Körperkonstellationen

■ Inszenierte Materialrivalität der Künstlerinnengruppe »Bogen 3« in der »Galerie am Prater« in Prenzlauer Berg

Zwei Ausstellungen derselben Künstlerinnengruppe im Ostberliner Stadtteil Prenzlauer Berg: Obwohl jeweils drei Frauen ausstellen, stellen sie sich nicht aus. Die beiden Installationen zeigen, daß es den Künstlerinnen weder um Name, Zahl und Bildtitel geht, daß sie auch nicht den Glanz des Einzelobjekts suchen, sondern die verbindende Form: wie der Name der Gruppe schon sagt, »Bogen 3«.

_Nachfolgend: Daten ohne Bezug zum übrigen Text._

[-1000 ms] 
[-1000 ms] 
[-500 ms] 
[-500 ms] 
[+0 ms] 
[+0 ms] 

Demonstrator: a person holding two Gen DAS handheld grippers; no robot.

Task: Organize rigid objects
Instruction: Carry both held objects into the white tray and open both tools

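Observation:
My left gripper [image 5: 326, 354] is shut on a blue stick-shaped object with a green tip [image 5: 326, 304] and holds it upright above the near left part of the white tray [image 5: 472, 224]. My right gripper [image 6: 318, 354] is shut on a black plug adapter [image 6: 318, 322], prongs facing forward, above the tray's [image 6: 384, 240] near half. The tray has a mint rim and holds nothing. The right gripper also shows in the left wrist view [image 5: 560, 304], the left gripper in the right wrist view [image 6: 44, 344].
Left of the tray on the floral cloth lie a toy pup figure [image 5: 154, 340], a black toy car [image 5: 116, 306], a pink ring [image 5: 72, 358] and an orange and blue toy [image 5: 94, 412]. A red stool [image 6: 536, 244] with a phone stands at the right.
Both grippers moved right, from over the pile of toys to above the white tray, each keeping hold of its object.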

Bögen durchlaufen die Fotos von Tina Bara, die Malerei von Ellen Fuhr und die Skulpturen von Liz Mields- Kratochwil. Die Arbeiten wollen das Gemeinsame, die Bewegung, trotz des unterschiedlichen Materials sichtbar machen: die in sich schwingenden Bogen- und Kurvengefüge sind schon diese Korrespondenzen — auch über die Ferne der beiden Ausstellorte hinweg.

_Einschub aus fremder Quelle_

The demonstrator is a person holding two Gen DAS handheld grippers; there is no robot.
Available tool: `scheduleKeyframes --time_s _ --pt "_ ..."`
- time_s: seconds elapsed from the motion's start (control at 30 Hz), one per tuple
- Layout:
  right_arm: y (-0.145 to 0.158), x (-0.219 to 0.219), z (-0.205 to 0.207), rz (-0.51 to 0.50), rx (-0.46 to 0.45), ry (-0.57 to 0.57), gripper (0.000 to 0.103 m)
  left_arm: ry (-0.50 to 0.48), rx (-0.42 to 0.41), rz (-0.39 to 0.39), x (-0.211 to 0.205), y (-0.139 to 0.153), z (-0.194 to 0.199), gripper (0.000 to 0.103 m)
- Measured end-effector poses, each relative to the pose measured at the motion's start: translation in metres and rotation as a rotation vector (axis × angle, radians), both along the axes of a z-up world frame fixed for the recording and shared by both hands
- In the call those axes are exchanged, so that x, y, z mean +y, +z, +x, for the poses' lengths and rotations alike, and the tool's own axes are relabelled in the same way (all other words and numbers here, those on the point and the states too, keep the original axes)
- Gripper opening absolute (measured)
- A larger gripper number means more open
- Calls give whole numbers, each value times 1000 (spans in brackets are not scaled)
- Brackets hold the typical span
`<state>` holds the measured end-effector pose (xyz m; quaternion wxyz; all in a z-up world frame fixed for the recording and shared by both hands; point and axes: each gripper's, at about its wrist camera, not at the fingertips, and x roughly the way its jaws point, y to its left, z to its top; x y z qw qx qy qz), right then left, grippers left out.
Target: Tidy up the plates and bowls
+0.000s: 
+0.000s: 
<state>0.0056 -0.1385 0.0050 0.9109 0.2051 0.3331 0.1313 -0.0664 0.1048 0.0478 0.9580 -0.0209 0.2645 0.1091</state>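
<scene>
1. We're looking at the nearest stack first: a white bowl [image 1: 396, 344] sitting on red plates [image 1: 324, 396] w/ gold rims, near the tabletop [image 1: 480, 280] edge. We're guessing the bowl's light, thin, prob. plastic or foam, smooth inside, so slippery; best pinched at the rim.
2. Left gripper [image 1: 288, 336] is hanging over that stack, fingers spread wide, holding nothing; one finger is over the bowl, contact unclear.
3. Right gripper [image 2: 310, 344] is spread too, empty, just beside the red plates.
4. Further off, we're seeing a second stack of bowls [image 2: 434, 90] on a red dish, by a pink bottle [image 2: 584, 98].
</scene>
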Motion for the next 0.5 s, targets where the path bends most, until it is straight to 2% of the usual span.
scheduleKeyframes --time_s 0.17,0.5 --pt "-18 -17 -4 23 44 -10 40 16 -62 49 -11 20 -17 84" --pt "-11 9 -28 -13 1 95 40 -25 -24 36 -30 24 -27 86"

Während sich im intimeren Rahmen der »Galerie am Prater« die zusammengeordneten Objekte vielbezüglich spiegeln, reiht sich im Vorraum der »Kommode« das Ausgestellte für den Eintretenden frontal und serienmäßig auf. Dennoch geht der Bogen durch: die Körperkurven der fotografierten Frau mit Kind setzen sich fort in den Linien der gemalten Porträts und gezeichneten Büsten, sie laufen hinein in die großen, bogenhaften, leicht kubischen Skulpturen. Das Spannungsverhältnis zweier zugewandter Körper ist nur ein Ausschnitt der inszenierten Malerrivalität im Raum. Die fragile Installation lebt von dieser verzweigten und unterbrochenen Linie mit ihren Knoten, ihren in sich kontrastreichen Verdickungen.

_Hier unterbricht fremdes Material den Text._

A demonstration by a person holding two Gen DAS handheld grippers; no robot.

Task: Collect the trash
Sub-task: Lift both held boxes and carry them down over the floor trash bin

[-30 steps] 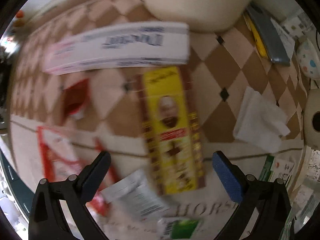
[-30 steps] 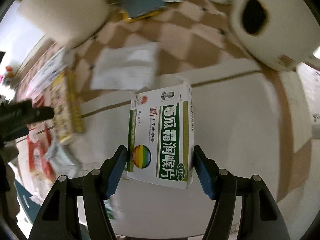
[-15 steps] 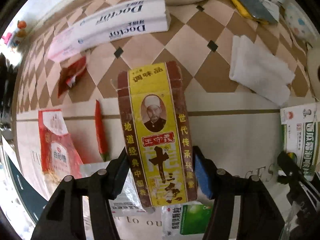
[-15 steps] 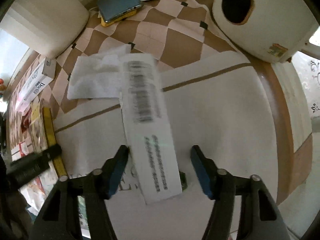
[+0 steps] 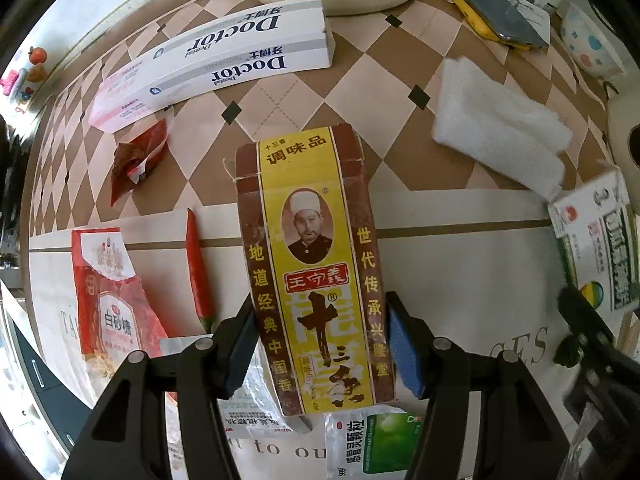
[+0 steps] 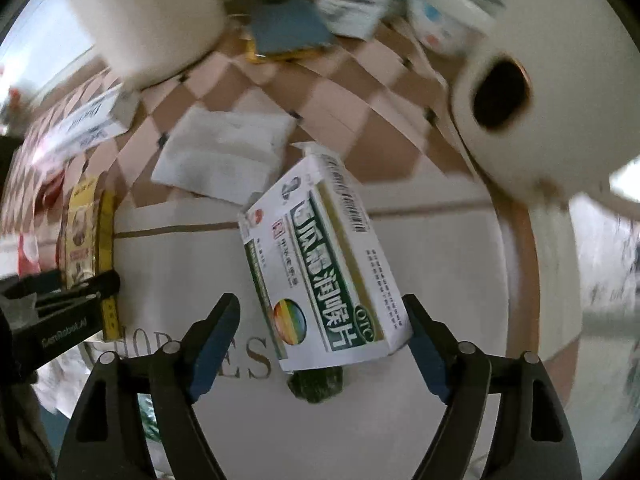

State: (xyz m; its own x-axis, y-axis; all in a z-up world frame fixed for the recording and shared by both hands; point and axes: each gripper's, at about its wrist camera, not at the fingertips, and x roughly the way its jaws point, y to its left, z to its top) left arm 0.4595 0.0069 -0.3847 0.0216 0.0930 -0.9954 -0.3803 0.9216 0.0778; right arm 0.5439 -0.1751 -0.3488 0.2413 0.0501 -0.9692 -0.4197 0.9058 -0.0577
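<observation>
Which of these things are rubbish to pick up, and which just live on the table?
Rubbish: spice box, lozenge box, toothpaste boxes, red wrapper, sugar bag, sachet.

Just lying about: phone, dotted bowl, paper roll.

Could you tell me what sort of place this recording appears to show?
Probably a home dining or kitchen table: a checked tablecloth strewn with household packaging, such as a spice box, a toothpaste box and a medicine box, beside a toilet paper roll.

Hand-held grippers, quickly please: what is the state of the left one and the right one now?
Left hand-held gripper: shut on the yellow spice box.
Right hand-held gripper: open, jaws just widened; the green-and-white medicine box sits between them, left pad clear of it.
</observation>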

Auf einem vertikalen Fototriptychon in der Galerie am Prater liegt der nackte Rücken einer Frau zwischen einer Stacheldrahtkrone und einem dornigen Rosenstil. Dieses in sich den Mauerdraht verlängernde Rückgrat läuft durch die ganze Ausstellung hindurch: durch die abgelichteten, skeptischen Gesichter mit den grobkörnigen Häuten, durch die Todesstreifen, in deren Biegung sich eine Kinnkurve wiederholt, durch die Porträts mit den drahtgeflechtigen Schultern. Oft ist der Bogen allerdings auch in sich verdreht, wird Verknotung, Verhärtung, Krampf.

Die gichtigen Hände auf einem Foto entsprechen den Collagen mit den abstrakten Verwindungen, die an Gelenke erinnern, aber auch an Mauerteile, die am Umfallen sind. Das so entstehende düstere Bild wird verstärkt durch die vorherrschende Braun-grau-schwarz-Tönung und durch die Skulpturen mit den verhauenen Zügen, aus denen die Gesichter getilgt sind.

Was bleibt, sind leere Projektionsflächen: Todesstreifen ebenso wie aufgeblähte Fotohäute. o.T. ist der Titel der Doppelausstellung. Von Namenlosigkeit spricht die Erfahrung, die sich in diesem Bogen ausspannt. Michaela Ott

Ausstellungen bis zum 17.1.92 in der »Galerie am Prater«, Kastanienallee 100 in Prenzlauer Berg , Di-Fr 13-18, Sa 13-17 Uhr; in der »Kommode«, August-Bebel-Platz, Mo-Fr 9-22, Sa 9-14 Uhr.